El mundo de Avatar: The Last Airbender es un planeta de fantasía donde la civilización está dividida en cuatro grandes naciones, cada una asociada a un elemento: el agua, la tierra, el fuego y el aire. Algunas personas poseen la capacidad de controlar (o "dominar") uno de estos elementos mediante artes marciales y una profunda conexión espiritual.
Es un mundo donde la naturaleza y los espíritus tienen un papel fundamental.

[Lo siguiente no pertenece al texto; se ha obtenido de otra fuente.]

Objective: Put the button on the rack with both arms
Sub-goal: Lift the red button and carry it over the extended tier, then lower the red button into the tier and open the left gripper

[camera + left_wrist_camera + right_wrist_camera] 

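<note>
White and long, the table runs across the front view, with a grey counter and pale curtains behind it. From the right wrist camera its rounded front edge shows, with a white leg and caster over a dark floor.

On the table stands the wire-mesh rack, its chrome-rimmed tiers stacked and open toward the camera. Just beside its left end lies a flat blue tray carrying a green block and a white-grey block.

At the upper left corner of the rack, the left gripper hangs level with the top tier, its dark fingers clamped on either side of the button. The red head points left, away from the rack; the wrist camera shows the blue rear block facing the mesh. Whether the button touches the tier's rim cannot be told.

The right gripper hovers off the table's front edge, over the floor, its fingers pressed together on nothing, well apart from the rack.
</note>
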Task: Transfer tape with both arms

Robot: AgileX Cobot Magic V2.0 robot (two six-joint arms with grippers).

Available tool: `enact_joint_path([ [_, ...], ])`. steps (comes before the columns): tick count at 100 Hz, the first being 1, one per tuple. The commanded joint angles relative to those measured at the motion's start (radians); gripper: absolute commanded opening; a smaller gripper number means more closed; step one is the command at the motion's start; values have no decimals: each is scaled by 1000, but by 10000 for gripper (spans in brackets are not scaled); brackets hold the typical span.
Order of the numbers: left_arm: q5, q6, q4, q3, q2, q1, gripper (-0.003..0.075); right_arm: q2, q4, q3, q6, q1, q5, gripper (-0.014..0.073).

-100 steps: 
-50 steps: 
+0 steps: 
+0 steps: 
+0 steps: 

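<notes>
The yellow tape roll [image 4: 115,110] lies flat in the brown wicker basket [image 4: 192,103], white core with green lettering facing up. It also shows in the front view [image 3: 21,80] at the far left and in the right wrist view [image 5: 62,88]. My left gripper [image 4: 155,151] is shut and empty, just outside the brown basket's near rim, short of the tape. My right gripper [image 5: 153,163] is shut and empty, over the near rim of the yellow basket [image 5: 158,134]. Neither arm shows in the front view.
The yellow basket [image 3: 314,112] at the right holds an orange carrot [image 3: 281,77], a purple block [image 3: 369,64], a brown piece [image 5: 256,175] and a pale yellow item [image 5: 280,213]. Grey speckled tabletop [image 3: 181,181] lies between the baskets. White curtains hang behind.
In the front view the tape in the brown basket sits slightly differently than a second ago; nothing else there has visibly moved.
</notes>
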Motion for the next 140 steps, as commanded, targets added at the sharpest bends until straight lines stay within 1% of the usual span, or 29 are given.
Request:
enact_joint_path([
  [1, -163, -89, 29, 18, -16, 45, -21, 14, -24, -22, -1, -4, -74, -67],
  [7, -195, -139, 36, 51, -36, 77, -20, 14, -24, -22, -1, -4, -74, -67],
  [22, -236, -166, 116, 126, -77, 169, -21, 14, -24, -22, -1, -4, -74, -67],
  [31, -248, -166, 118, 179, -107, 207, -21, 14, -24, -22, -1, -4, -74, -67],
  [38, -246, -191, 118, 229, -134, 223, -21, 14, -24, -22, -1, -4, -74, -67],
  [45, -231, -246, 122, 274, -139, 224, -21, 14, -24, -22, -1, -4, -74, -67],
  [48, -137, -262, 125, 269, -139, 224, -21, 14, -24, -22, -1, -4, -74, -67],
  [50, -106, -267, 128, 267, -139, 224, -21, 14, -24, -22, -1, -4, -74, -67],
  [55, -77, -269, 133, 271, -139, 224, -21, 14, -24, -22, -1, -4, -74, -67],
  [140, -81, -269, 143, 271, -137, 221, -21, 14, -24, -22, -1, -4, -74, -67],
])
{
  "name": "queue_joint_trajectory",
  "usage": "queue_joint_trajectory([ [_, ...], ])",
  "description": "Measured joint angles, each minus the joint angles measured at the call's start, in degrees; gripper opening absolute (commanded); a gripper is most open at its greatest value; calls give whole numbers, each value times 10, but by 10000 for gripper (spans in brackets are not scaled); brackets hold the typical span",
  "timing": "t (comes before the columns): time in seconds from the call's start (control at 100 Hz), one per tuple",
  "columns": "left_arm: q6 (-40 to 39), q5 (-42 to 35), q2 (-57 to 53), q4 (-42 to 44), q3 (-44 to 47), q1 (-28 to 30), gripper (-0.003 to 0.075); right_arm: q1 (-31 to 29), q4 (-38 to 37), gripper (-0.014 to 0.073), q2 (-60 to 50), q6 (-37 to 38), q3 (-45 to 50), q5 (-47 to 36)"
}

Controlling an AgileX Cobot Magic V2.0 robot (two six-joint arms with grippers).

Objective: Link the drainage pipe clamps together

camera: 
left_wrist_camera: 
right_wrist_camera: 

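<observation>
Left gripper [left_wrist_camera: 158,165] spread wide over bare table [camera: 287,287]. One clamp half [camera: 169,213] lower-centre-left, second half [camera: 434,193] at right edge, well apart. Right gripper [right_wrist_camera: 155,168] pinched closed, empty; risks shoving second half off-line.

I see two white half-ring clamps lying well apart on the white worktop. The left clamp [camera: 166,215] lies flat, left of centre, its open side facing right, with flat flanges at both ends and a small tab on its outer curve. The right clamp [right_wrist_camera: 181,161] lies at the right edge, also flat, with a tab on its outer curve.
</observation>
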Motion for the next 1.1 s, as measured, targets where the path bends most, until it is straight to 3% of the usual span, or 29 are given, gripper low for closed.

Existen bosques, desiertos, montañas, volcanes, océanos e inmensos templos antiguos, además del Mundo de los Espíritus, una dimensión paralela habitada por seres sobrenaturales. Aunque hay avances tecnológicos como dirigibles, submarinos, trenes y maquinaria impulsada por vapor, la mayor parte del mundo conserva un estilo de vida tradicional inspirado en diversas culturas asiáticas e indígenas.
Durante este período, el mundo se encuentra inmerso en una guerra que comenzó hace cien años, cuando Señor del Fuego Sozin inició una campaña de conquista para expandir el poder de la Nación del Fuego. Desde entonces, el equilibrio entre las naciones se ha visto gravemente alterado, convirtiendo la restauración de la paz y la armonía en una necesidad para todo el mundo.